> **WHAT IS EXPECTED**:
Check every line below for the word "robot" and copy each one that has it.

> **DATASET**:

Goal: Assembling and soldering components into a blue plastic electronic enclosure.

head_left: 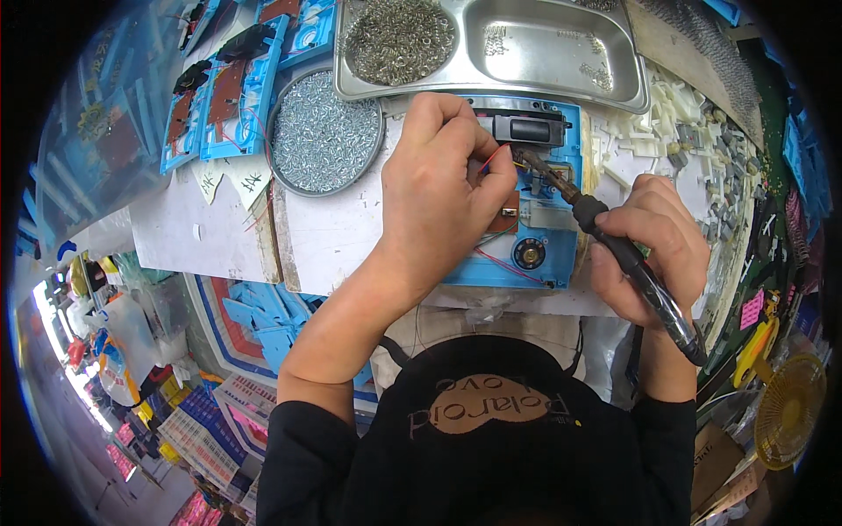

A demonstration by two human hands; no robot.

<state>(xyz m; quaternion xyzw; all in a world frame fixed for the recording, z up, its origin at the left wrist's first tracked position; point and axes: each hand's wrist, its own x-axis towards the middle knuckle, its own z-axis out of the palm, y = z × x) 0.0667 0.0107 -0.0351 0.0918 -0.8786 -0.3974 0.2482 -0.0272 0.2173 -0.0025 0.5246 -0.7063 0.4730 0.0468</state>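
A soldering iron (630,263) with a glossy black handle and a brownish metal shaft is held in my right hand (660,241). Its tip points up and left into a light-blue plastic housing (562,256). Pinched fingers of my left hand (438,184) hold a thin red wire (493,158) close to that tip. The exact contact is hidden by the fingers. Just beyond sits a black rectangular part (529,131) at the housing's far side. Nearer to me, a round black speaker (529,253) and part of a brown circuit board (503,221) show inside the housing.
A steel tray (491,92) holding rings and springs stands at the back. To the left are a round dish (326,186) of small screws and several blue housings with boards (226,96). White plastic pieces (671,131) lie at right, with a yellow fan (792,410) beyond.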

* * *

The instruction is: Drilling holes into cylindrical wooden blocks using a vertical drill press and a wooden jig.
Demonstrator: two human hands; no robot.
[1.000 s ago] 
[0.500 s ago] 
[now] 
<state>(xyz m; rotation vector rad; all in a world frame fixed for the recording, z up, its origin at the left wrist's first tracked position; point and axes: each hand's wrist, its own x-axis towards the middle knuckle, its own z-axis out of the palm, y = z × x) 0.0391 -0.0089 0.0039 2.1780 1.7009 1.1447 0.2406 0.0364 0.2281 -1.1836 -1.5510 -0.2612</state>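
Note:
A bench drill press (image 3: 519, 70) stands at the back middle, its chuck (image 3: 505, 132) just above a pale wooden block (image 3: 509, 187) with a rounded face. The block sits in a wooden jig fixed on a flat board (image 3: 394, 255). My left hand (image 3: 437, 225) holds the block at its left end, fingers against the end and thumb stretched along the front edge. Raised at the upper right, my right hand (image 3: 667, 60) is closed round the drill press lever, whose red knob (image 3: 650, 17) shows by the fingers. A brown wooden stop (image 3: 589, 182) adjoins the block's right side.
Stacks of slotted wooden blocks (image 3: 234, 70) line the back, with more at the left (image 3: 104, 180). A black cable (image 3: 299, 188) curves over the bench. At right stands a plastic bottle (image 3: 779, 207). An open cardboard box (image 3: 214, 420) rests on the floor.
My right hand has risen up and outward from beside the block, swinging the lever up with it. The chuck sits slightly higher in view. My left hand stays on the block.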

> **EXERCISE RESULT**:
A demonstration by two human hands; no robot.
Demonstrator: two human hands; no robot.

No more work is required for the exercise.